Your writer has heard it said more than once that the baroque New Palace, just across Schloßplatz from where the modern museum sits today, might also have been victim to the 1960s' wrecking ball and a mall of sorts erected in its place. Fortunately, however, someone somewhere saw the light and it was instead restored to most of its pre-war beauty. 

Schloßplatz and New Palace (Neues Schloß) as seen from the steps next to the Kunstmuseum              (© Copyright 2012) 

Despite the immense help from the Marshall Plan following the war, money was scarce. Yes of course the Plan provided millions, but infrastructure and food were of the utmost importance in that plan and saving every destroyed relic was just not possible. So, mixed with that and also a desire to try something new, some gems were lost, but to be fair, there is still an abundance to be found today. The question remains, however, whether the gems that do still exist will be here tomorrow. One thing is for sure: based on some recent history here in Stuttgart (i.e., Stuttgart 21), old architecture is still not guaranteed safety. But before I digress once again and this turns into a political entry, I shall return to the topic at hand.

The BW Bank building reflected in the Kunstmuseum's outside walls             (© Copyright 2012) 

So, the Art Museum of Stuttgart here; how does this fit in? Well, this writer likes it. It took a while to become accustomed to its stark lines and modernity sitting on this historical square, but now I like it - especially at night when the cube-shaped limestone walls encased within its glass shell is lit up from within and the three-dimensional beauty of this edifice transforms its daytime image into something actually warm and inviting. Still, I might have chosen a different setting for the museum, but what can one do? I guess its fair trade. Modernists get their wish and have it in a prominent place right next to the city's past, and those of us who celebrate those more traditional past architectural achievements can try to learn to accept that this glass cube is now a part of Stuttgart history and that is just fine.

Kunstmuseum Stuttgart from behind                                     (© Copyright 2012) 

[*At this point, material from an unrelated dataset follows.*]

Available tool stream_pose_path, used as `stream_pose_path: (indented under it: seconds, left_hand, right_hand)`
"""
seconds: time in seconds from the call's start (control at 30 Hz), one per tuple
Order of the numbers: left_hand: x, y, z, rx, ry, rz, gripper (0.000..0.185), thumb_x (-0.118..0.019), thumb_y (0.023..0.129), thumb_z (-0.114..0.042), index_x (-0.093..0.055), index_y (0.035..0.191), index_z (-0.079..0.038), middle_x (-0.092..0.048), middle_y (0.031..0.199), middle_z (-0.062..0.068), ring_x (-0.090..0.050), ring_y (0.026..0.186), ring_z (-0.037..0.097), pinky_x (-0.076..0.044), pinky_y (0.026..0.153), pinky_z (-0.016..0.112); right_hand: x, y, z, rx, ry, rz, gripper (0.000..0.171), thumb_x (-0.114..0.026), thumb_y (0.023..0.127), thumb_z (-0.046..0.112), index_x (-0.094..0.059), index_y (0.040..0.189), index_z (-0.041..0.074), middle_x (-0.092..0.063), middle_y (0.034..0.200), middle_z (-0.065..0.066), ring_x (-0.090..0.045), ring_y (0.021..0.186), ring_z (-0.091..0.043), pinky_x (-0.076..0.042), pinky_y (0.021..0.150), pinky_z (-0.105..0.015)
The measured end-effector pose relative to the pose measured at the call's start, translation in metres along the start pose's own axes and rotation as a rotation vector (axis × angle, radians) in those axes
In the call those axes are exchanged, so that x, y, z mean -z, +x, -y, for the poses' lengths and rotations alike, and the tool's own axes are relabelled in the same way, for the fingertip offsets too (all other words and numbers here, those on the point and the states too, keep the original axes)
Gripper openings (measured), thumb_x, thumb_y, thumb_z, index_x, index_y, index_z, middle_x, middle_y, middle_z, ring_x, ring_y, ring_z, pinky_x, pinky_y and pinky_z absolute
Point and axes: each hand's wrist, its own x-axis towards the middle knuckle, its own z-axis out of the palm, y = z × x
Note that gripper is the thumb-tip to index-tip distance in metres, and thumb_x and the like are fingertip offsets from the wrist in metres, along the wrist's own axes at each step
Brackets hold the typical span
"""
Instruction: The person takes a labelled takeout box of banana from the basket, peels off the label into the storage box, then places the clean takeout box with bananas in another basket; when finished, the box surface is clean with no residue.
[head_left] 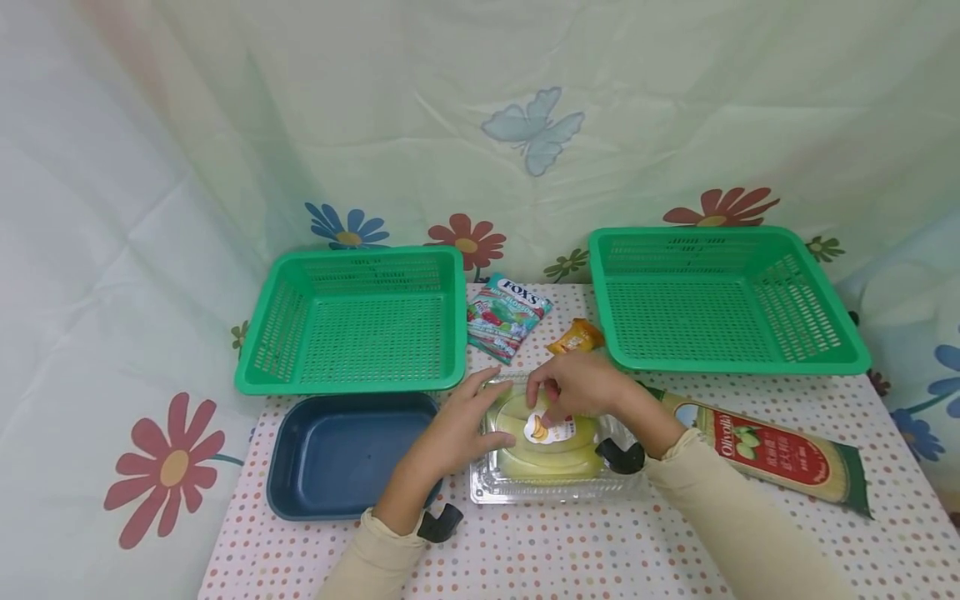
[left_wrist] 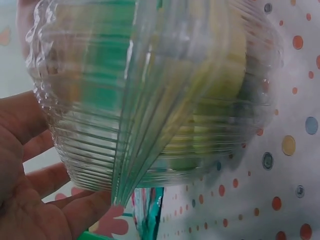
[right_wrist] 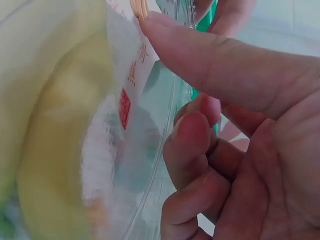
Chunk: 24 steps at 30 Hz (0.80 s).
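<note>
Both our hands are on the clear clamshell box [head_left: 555, 467] of bananas, mid-table between the blue tray [head_left: 337, 454] and the pasta packet [head_left: 780, 454]. Our left hand [head_left: 457, 425] lies relaxed against its left wall, our right hand [head_left: 581, 385] curls fingers over the lid by the label [head_left: 551, 429]. We're settling the grip, we reckon; next needs a firm two-sided hold and a level lift
</note>
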Motion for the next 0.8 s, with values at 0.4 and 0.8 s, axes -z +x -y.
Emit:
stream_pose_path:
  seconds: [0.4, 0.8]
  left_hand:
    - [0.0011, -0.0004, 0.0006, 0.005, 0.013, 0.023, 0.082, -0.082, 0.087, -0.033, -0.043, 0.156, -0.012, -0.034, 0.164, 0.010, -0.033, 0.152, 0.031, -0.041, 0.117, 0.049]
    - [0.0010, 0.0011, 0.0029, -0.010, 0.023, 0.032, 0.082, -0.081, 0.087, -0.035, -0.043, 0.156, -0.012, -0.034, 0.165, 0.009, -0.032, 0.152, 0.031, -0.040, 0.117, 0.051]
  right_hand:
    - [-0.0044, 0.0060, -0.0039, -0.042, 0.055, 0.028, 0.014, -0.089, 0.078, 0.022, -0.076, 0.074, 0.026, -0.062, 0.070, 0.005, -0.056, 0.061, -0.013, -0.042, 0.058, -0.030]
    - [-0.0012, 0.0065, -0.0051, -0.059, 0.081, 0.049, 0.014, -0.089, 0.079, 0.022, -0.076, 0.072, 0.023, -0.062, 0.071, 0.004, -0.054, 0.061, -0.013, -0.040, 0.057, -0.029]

There are plenty of other places in the city of Stuttgart where old and new are neighbors and they look rather like the Beverly Hillbillies sitting arrogantly in the middle of finery or the nouveau riche trying to prove themselves amongst grace and tradition. Though, in a few other situations, it is just a matter of getting used to it. More on those places in the next entry. At least the Cube above shows good design and does not detract from the buildings around it. I'll leave it to the visitor to decide on what they think of it on the inside, but whatever the case, I would suggest seeing it. From the museum's top floor restaurant, one can enjoy a splendid city view of the square below, the hills above the city and the three remaining city palaces (Neues Schloss, Altes Schloss, Wilhelmspalais) found in between. And the food? Well, your writer never makes suggestions on that topic. Unless, of course, it's chocolate.

Monday, May 14, 2012

The Fountains at Schlossplatz

This post is dedicated to the memory of Trish, a wonderful photographer from Canada, who had such appreciation for and gave the most supportive and encouraging words to the rest of us regarding our own photography. I will miss your kind words, Trish. Fly high!

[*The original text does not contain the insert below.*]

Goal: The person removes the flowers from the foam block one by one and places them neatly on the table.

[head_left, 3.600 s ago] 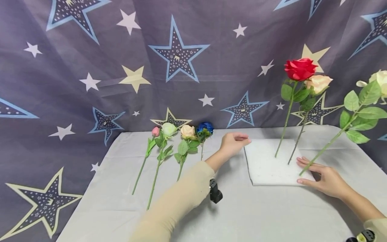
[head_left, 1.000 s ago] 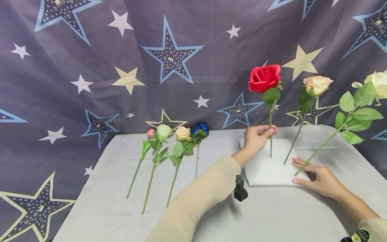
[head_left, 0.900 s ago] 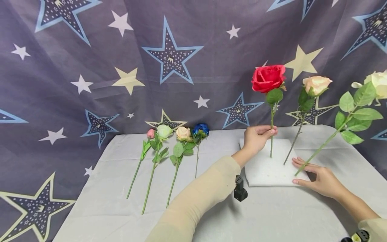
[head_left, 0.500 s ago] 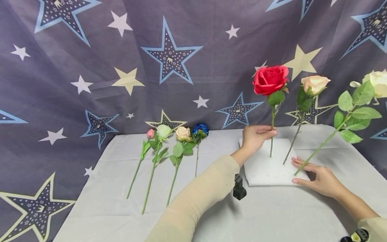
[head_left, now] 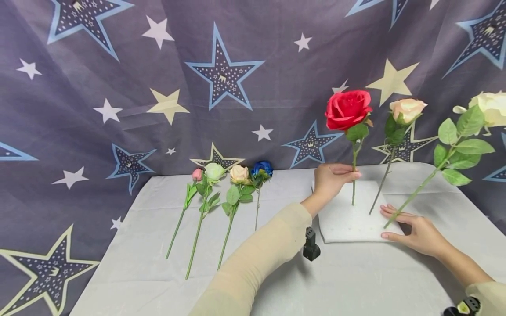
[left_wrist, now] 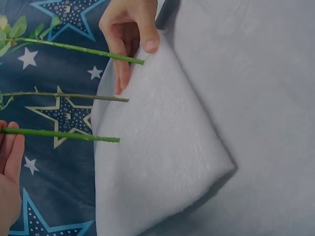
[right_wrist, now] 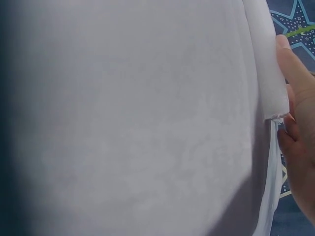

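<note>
My left hand [head_left: 331, 181] pinches the stem of a red rose [head_left: 348, 109] between thumb and fingers. The rose stands nearly upright, its stem end in a white foam block [head_left: 344, 224]. In the left wrist view, the left hand [left_wrist: 10, 182] shows partly at the edge, against the green stem. My right hand [head_left: 421, 235] holds the block's right front corner, thumb at the front and fingers along the side. A peach rose [head_left: 406, 109] and a leafy cream flower [head_left: 492, 109] also stand in the block, the latter leaning right.
Left on the grey cloth lie a pink tulip [head_left: 196, 174], a pale green rose [head_left: 215, 172], a peach rose [head_left: 239, 174] and a blue rose [head_left: 262, 170]. A star-patterned curtain [head_left: 221, 123] hangs behind the table.
Earlier my left hand was beside the block, off the red rose, which leaned right. The hand has since taken its stem, and the bloom has shifted left and turned. The right hand has stayed put.
</note>
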`<action>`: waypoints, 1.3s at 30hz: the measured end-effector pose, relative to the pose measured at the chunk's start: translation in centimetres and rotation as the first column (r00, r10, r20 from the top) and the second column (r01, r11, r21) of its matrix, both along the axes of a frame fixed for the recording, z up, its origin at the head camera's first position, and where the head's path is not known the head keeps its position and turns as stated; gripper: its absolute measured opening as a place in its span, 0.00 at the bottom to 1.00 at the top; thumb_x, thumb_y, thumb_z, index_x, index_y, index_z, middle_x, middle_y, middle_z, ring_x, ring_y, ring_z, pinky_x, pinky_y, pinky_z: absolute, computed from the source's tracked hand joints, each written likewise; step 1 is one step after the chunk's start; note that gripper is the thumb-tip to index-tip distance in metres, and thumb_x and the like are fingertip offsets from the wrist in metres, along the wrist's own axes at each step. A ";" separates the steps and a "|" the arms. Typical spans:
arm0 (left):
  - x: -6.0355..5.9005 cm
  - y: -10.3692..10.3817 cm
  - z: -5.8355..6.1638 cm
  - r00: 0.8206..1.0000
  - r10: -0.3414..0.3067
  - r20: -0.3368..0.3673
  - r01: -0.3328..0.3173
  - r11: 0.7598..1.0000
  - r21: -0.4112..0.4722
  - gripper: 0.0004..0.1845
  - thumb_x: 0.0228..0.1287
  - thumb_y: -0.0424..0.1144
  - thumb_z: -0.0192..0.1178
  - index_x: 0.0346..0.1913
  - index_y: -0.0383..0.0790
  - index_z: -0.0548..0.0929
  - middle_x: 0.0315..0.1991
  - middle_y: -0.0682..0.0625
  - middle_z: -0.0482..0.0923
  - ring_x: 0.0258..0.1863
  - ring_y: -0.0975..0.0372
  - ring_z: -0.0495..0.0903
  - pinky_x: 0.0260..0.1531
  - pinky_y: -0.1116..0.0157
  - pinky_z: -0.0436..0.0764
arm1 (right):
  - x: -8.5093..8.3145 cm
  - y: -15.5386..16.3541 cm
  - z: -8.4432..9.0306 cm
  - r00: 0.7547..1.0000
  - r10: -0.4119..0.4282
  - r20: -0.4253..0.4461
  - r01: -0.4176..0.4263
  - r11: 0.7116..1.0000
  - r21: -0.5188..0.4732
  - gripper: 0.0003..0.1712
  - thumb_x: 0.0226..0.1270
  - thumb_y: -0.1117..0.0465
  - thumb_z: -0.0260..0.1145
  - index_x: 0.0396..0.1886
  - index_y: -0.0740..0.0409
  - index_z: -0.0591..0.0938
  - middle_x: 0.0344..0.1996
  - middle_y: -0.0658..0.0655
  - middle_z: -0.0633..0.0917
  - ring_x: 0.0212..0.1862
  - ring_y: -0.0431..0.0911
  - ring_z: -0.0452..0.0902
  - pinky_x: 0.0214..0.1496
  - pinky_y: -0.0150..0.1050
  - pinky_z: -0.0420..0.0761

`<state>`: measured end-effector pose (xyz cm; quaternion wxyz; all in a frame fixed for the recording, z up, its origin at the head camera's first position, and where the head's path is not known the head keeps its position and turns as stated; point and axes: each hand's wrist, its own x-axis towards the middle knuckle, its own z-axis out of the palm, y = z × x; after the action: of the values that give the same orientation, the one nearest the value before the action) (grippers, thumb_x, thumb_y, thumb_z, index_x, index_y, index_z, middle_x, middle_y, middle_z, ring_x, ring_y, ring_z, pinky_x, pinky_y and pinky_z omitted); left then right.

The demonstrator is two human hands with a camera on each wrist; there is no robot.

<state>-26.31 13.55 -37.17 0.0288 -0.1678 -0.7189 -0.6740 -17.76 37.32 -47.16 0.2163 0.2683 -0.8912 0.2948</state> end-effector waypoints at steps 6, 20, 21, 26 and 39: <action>0.0 -0.1 0.1 0.995 0.027 -0.092 -0.033 0.997 -0.074 0.08 0.54 0.33 0.70 0.36 0.32 0.89 0.34 0.40 0.88 0.33 0.55 0.89 0.30 0.82 0.82 | 0.1 0.0 0.1 1.000 -0.004 -0.012 0.004 1.000 0.012 0.38 0.35 0.62 0.82 0.54 0.58 0.83 0.61 0.26 0.67 0.64 0.12 0.56 0.64 0.06 0.51; 0.4 0.3 0.7 0.932 -0.033 -0.360 -0.089 0.944 -0.318 0.07 0.62 0.33 0.63 0.40 0.38 0.89 0.36 0.48 0.89 0.38 0.66 0.88 0.30 0.90 0.74 | -0.1 -0.1 0.0 1.000 0.008 -0.013 -0.008 1.000 0.007 0.38 0.35 0.62 0.82 0.54 0.57 0.83 0.61 0.27 0.69 0.64 0.13 0.57 0.65 0.07 0.53; 0.3 0.3 0.7 0.931 -0.041 -0.363 -0.085 0.942 -0.323 0.07 0.63 0.33 0.63 0.40 0.38 0.89 0.37 0.48 0.89 0.37 0.66 0.88 0.29 0.90 0.73 | -0.1 -0.1 0.0 1.000 0.006 -0.013 -0.006 1.000 0.007 0.38 0.35 0.62 0.82 0.54 0.56 0.83 0.61 0.26 0.69 0.64 0.13 0.57 0.65 0.07 0.53; 0.2 0.3 1.3 0.941 -0.045 -0.337 -0.042 0.968 -0.248 0.09 0.63 0.34 0.62 0.42 0.36 0.88 0.39 0.46 0.88 0.38 0.63 0.88 0.28 0.89 0.74 | 0.0 0.0 0.0 1.000 0.001 -0.013 -0.001 1.000 0.004 0.38 0.35 0.62 0.82 0.55 0.54 0.83 0.61 0.24 0.68 0.64 0.13 0.57 0.64 0.06 0.52; 0.5 -2.0 2.3 0.981 -0.047 -0.187 0.030 0.995 -0.092 0.09 0.61 0.32 0.64 0.42 0.33 0.87 0.38 0.41 0.88 0.36 0.60 0.89 0.28 0.81 0.82 | 0.1 -0.1 0.1 1.000 -0.012 -0.024 0.012 1.000 0.016 0.38 0.35 0.61 0.82 0.54 0.58 0.83 0.61 0.26 0.67 0.64 0.12 0.55 0.65 0.06 0.52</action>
<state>-25.85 11.52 -34.86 0.0762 -0.2461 -0.7387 -0.6228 -17.66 37.20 -47.06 0.2266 0.2683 -0.8925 0.2830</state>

North fountain in front of the Neues Schloss (New Palace) in Stuttgart

The two massive fountains that grace the park in front of the New Palace in central Stuttgart are quite beautiful. And they are huge. They date back to 1863, the year before King Wilhelm I died at Rosenstein Palace, not too far away.

The fountains were meant as birthday gifts to His Majesty. At the base of each fountain are four figures, each representing the four of principal rivers that flow through what is today the federal state of Baden-Württemberg. As there are two fountains, that of course brings the total number of such figures to eight, although there are many more than eight rivers in Württemberg.

The names of the rivers represented on the fountain to the left, when facing the palace, are the Jagst, Donau, Tauber and the Nagold. On the fountain to the right, which is to the south, are the Neckar, Kocher, Fils and Enz.  The fountains were cast in Wasseralfingen, which is today a part of the city of Aalen.